Sur le continent, il y a des États qui reconnaissent cette possibilité. En Algérie par exemple, l’article 107 du Code civil de 2017, retient, que « lorsque, par suite d'évènements exceptionnels, imprévisibles et ayant un caractère de généralité, l'exécution de l'obligation contractuelle, sans devenir impossible, devient excessivement onéreuse, de façon à menacer le débiteur d'une perte exorbitante, le juge peut, suivant les circonstances et après avoir pris en considération les intérêts des parties, réduire, dans une mesure raisonnable, l'obligation devenue excessive. Toute convention est nulle ». Le Code civil égyptien issu de la loi de 1948 prévoit également la possibilité de révision judiciaire du contrat pour imprévision.

Au surplus, l’avant-projet d’AU relatif au droit des obligations dans l’espace OHADA donne la possibilité au juge d’imposer la renégociation du contrat ou de procéder à sa révision en cas d’imprévision (Avant-projet, Acte unique relatif au droit des obligations dans l’espace OHADA, art.162). Un article qui prévoit que :
« En cas de bouleversement des circonstances, la partie lésée peut demander l’ouverture de renégociations. La demande doit être faite sans retard injustifié et être motivée. La demande ne donne pas, par elle-même, à la partie lésée le droit de suspendre l’exécution de ses obligations. Faute d’accord entre les parties dans un délai raisonnable, l’une ou l’autre peut saisir le président de la juridiction compétente.
Le président qui conclut à l’existence d’un cas de bouleversement de circonstances, peut s’il l’estime raisonnable, mettre fin au contrat à la date et aux conditions qu’il fixe ou adapter le contrat en vue de rétablir l’équilibre des prestations ».

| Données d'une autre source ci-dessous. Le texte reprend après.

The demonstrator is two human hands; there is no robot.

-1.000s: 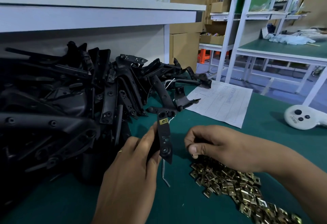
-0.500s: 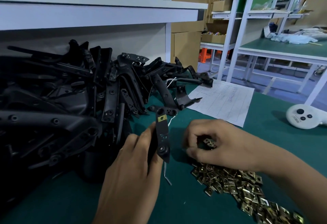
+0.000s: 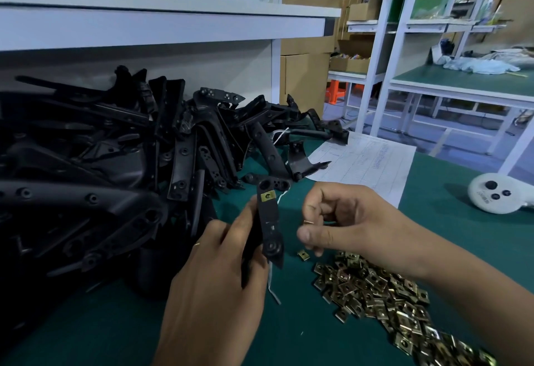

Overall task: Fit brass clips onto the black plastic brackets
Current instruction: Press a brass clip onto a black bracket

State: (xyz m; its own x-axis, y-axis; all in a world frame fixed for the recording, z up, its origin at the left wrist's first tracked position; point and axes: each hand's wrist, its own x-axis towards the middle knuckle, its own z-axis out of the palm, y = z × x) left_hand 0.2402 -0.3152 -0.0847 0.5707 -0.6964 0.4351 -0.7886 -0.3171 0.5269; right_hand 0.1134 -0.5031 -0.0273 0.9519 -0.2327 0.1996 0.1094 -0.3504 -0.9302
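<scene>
My left hand (image 3: 219, 287) grips a black plastic bracket (image 3: 270, 227) upright above the green table. One brass clip (image 3: 267, 196) sits fitted near the bracket's top end. Just right of the bracket, my right hand (image 3: 349, 224) is lifted off the table with its fingers curled around a brass clip (image 3: 308, 222), only the edge of which shows. Below that hand a heap of loose brass clips (image 3: 384, 299) spreads to the lower right, with a single clip (image 3: 303, 255) lying apart at its near-left edge.
A large pile of black brackets (image 3: 115, 180) fills the left half of the table (image 3: 86, 331). A printed sheet of paper (image 3: 367, 163) lies behind my hands. A white controller (image 3: 494, 195) rests at the right edge. A white shelf (image 3: 161, 23) overhangs the pile.
My right hand has risen from the clip heap and come closer to the bracket, holding a clip. The left hand has kept the bracket nearly still.
</scene>
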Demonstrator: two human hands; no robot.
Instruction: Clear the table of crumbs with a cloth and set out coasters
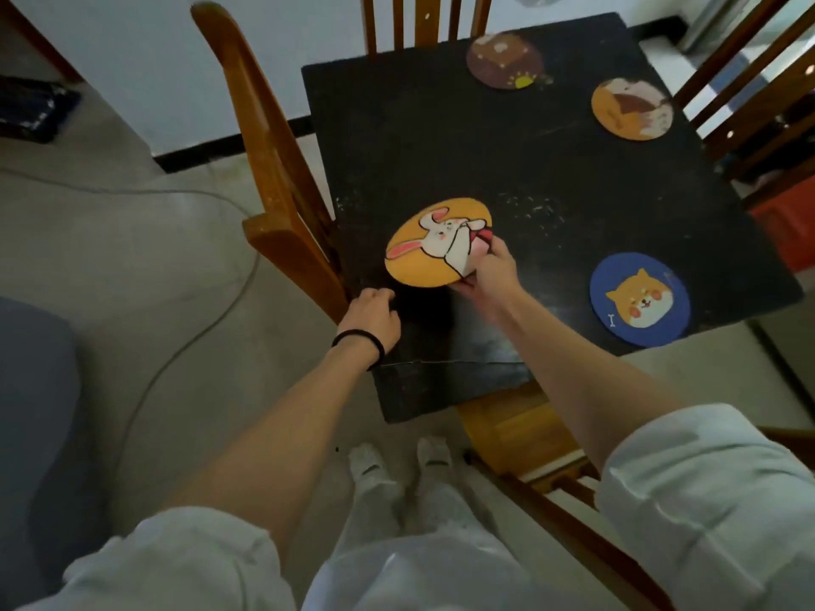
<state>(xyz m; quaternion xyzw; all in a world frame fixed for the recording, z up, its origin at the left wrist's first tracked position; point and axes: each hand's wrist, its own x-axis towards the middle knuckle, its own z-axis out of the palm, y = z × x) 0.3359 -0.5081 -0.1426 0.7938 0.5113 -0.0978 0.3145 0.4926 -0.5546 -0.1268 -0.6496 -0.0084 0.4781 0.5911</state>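
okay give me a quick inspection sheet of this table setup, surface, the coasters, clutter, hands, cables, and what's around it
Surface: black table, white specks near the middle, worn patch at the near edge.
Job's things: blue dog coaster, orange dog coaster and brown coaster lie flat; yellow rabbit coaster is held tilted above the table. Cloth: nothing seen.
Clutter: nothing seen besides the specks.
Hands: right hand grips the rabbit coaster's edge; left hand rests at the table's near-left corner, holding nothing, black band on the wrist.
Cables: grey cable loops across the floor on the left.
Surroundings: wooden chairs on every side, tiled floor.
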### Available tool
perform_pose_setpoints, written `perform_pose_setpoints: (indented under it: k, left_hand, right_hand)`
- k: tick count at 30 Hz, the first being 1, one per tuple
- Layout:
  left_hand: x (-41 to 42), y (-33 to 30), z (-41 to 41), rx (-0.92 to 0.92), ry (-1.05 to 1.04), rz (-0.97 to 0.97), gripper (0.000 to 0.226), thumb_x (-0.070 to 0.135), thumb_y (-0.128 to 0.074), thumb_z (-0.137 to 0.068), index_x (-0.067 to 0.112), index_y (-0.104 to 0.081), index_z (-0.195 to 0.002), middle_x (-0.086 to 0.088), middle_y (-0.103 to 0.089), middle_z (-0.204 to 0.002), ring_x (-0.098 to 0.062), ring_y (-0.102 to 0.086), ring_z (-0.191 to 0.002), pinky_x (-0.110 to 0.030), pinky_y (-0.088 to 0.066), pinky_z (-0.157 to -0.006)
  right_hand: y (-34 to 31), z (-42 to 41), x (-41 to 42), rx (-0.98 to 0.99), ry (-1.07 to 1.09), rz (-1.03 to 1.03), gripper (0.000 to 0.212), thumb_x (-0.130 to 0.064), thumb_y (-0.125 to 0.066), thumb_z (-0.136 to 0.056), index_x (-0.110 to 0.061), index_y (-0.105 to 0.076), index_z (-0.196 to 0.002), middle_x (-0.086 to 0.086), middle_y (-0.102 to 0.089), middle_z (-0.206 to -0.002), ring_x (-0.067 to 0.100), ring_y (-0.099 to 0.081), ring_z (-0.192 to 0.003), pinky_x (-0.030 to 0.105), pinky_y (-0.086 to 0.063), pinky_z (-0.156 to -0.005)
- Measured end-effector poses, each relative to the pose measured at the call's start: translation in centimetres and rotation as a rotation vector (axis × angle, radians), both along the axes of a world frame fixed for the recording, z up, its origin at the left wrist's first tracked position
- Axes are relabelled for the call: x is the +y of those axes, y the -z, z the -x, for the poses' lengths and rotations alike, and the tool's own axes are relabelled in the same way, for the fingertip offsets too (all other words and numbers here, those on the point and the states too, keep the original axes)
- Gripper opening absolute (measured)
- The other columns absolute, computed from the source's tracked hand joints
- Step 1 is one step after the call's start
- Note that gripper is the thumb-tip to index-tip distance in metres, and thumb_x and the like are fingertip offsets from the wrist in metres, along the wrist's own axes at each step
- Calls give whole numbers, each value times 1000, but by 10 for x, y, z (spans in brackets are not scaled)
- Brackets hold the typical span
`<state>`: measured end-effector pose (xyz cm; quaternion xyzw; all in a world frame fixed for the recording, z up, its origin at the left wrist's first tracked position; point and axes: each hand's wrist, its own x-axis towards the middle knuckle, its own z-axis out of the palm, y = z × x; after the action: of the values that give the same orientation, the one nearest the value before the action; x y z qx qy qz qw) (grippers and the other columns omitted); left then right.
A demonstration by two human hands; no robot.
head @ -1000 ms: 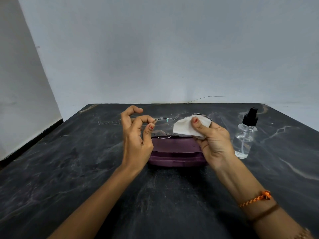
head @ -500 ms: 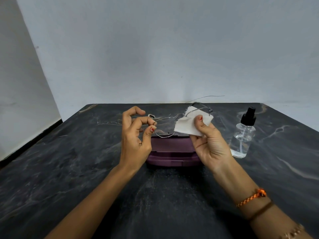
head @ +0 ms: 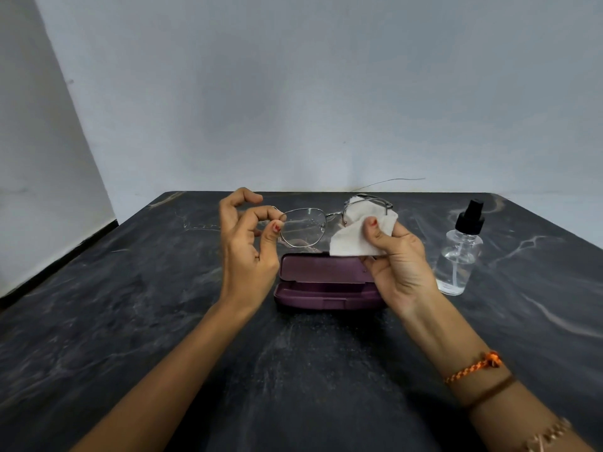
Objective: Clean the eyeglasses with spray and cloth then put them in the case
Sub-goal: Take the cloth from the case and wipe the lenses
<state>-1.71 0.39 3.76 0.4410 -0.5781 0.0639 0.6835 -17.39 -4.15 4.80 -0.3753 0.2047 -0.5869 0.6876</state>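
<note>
Left hand: my left hand (head: 248, 252) is raised above the table, its grip pinched shut on the outer edge of one lens rim, thumb and forefinger together on the metal.
Right hand: my right hand (head: 396, 265) is held up beside it, its grip clamped on the cloth, the thumb pressing the fabric against the fingers behind it.
Eyeglasses: the eyeglasses (head: 303, 228) hang in the air between my hands, above the far edge of the case; one lens is bare and see-through, the other is wrapped.
Cloth: the white cloth (head: 350, 241) folds around the lens on my right and hides most of it; its lower edge hangs in front of the case lid.
Case: the purple case (head: 321, 282) lies open on the table just under my hands, lid tipped up at the back; both wrists cover its ends.
Spray bottle: the clear spray bottle (head: 460, 256) with a black top stands upright on the table, just beside my right hand, apart from it.
Table: the dark marbled table (head: 130, 305) meets a pale wall (head: 293, 93) behind.
Wrist: an orange braided band (head: 473, 370) sits on my right wrist.
</note>
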Motion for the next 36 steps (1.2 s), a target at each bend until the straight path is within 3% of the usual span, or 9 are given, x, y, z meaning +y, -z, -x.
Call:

Le respect du contrat dans des circonstances imprévisibles rendant son exécution excessivement onéreuse pour l'une des parties est contraire à son rôle économique. L'insécurité naît du bouleversement des conditions extérieures au contrat et non, de l'application de la théorie de l'imprévision. Celle-ci est justement le moyen désigné pour lutter contre l'instabilité générale car la stabilité du contrat passe par sa flexibilité, sa capacité s'adapter : la souplesse doit être la réponse aux changements de circonstances objectivement imprévisibles.

En conséquence, les EAF doivent prendre au sérieux le Covid-19 et ouvrir les portes de leurs droit civil à la théorie de l’imprévision. On sauverait beaucoup de contrats déséquilibrés par cette pandémie ou d’autres que l’on ne saurait prédire.